A angina de peito pode persistir ou repetir-se apesar de uma revascularização bem sucedida com intervenção coronária percutânea. Nestes casos, o tratamento anti-anginal é complementado. Para provar a eficácia desta abordagem, foi realizado um ensaio clínico para demonstrar o benefício potencial a longo prazo e a segurança da trimetazidina como uma terapia adicional. Mas ela não o fez.
Os pacientes que são submetidos a intervenção coronária percutânea (ICP) bem sucedida para angina de peito e síndrome coronária aguda de elevação não-TC têm geralmente bons resultados a longo prazo com terapia médica óptima. No entanto, os sintomas de angina de peito ou eventos cardiovasculares podem ainda voltar a ocorrer. Isto é para evitar a administração adicional de medicamentos antianginais. Até agora, este procedimento foi objecto de uma recomendação de AII de classe nas directrizes europeias. A trimetazidina é um agente anti-anginal que melhora o metabolismo energético do miocárdio isquémico e pode melhorar os resultados e sintomas em doentes que tiveram recentemente ICP. A substância inibe a beta-oxidação dos ácidos gordos e aumenta a oxidação da glucose, o que, em suma, reduz o consumo de oxigénio do miocárdio.

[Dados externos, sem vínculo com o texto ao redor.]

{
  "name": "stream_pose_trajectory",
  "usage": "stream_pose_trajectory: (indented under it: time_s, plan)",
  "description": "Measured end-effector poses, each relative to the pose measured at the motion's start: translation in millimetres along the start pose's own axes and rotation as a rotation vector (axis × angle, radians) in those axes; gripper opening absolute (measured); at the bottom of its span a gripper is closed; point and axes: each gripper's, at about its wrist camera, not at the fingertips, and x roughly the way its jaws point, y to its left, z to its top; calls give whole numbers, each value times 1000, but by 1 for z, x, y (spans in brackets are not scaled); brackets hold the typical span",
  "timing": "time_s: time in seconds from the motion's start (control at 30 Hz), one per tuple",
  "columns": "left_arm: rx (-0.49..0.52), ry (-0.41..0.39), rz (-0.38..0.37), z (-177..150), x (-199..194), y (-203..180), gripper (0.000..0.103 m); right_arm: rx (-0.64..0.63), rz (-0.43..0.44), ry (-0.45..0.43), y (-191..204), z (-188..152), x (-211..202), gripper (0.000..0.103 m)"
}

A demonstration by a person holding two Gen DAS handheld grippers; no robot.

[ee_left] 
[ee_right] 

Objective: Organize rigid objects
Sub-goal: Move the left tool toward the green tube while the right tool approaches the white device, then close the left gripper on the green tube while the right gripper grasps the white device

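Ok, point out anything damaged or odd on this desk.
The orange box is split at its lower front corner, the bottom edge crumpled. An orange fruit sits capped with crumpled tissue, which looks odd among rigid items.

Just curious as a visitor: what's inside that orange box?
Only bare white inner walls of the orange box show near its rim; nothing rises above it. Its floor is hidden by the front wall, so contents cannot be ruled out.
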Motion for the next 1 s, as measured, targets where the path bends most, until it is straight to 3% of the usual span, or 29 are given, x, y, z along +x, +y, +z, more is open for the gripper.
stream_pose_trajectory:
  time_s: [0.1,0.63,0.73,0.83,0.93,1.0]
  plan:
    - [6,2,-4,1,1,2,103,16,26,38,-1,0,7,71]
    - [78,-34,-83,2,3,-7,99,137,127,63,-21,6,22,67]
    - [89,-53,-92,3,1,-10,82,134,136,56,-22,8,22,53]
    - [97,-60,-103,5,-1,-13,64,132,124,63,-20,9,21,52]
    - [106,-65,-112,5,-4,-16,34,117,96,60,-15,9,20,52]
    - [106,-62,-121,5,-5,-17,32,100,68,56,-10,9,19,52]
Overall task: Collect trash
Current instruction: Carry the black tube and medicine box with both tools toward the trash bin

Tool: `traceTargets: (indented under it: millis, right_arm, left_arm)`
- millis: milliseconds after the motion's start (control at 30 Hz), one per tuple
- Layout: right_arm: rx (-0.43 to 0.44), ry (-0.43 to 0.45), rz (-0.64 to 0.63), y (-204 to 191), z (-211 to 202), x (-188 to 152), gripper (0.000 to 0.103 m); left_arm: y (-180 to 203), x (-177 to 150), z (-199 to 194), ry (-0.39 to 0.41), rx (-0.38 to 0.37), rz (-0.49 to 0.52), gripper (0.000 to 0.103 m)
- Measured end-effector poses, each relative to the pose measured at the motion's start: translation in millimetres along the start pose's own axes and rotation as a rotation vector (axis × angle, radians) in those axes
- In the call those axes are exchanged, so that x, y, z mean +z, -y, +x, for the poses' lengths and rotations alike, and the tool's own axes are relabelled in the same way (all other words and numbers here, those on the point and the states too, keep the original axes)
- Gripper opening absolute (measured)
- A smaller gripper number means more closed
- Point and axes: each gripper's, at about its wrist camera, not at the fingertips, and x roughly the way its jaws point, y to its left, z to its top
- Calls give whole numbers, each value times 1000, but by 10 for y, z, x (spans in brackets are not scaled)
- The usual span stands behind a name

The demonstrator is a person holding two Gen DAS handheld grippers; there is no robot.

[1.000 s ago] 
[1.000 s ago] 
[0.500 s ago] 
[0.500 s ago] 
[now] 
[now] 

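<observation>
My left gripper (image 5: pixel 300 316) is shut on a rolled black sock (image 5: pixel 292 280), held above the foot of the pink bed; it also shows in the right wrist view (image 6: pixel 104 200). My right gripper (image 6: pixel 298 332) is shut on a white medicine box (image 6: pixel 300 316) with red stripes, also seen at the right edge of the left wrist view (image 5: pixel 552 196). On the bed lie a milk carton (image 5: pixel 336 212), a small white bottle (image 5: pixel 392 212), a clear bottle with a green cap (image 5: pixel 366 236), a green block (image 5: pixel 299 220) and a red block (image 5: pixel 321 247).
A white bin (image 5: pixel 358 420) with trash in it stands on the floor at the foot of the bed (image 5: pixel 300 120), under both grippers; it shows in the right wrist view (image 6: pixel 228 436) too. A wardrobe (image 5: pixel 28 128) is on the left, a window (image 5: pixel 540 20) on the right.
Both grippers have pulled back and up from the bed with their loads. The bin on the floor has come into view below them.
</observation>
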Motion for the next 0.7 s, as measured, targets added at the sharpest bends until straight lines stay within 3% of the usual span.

Num ensaio aleatório, duplo-cego, controlado por placebo, conduzido por eventos, foram estudados 6007 pacientes que tinham sido submetidos com sucesso a ICP em 365 centros em 27 países ao longo de cinco anos. Os pacientes tinham entre 21 e 85 anos de idade e tinham tido quer ICP electiva para angina estável, quer ICP urgente para angina instável ou enfarte do miocárdio com supradesnivelamento do segmento não-T (NSTEMI) menos de 30 dias antes da aleatorização. Randomizado para receber 35 mg de trimetazidina ou placebo duas vezes por dia.
O parâmetro de eficácia primária foi uma combinação de morte cardíaca, hospitalização para um evento cardíaco, recorrência ou persistência de angina que requer adição, alteração ou aumento da dose de pelo menos um medicamento antianginal, ou recorrência ou persistência de angina que requer angiografia coronária.
Eventos endpoint muito raros
Os resultados mostram que a incidência não é significativamente diferente entre os dois grupos. Assim, no final, não importava se os pacientes eram tratados com a substância activa ou placebo. O risco relativo no grupo da trimetazina foi de 0,98 (95% CI 0,88-1,09; p=0,73). Isto era verdade para pacientes que tinham recebido ICP para angina pectoris crónica, bem como para pacientes após NSTEMI. Além disso, os eventos do ponto final foram bastante raros, com 25%. Um olhar sobre os subgrupos também não revelou quaisquer diferenças. Os pacientes no braço verum não apresentavam menos sintomas, nem melhoravam mais frequentemente na classificação da angina de acordo com a CCS. 1219 (40-9%) de 2983 pacientes do grupo da trimetazidina e 1230 (41-1%) de 2990 pacientes do grupo do placebo tiveram eventos adversos graves relacionados com o tratamento. Contudo, a administração a longo prazo da trimetazidina não foi associada a preocupações de segurança estatisticamente significativas.
Os resultados dão uma pausa para reflexão
É difícil compreender como se produziram os resultados decepcionantes. Uma razão possível poderia ter sido o já bom tratamento das pessoas afectadas. Quase todos os doentes tinham recebido dupla terapia antiplaquetária e estavam a tomar estatinas. Tomar outros medicamentos antianginais era também a regra e não a excepção. 83% estavam a tomar beta-bloqueadores, 27% bloqueadores dos canais de cálcio, 12% nitratos de acção prolongada e 22% outros agentes anti-anginais. No entanto, o uso rotineiro de trimetazidina 35 mg administrada oralmente duas vezes por dia durante vários anos deve ser reconsiderado. Não parece afectar a recorrência da angina ou o resultado em pacientes que recebem terapia médica óptima após ICP bem sucedida.
Leitura adicional:
- Ferrari R, et al: Eficácia e segurança da trimetazidina após intervenção coronária percutânea (ATPCI): um ensaio aleatório, duplo-cego, controlado por placebo. Lancet 2020, 30 de Agosto. DOI: 10.1016/S0140-6736(20)31790-6
CARDIOVASC 2020; 19(4): 24 (publicado 8.12.20, antes da impressão).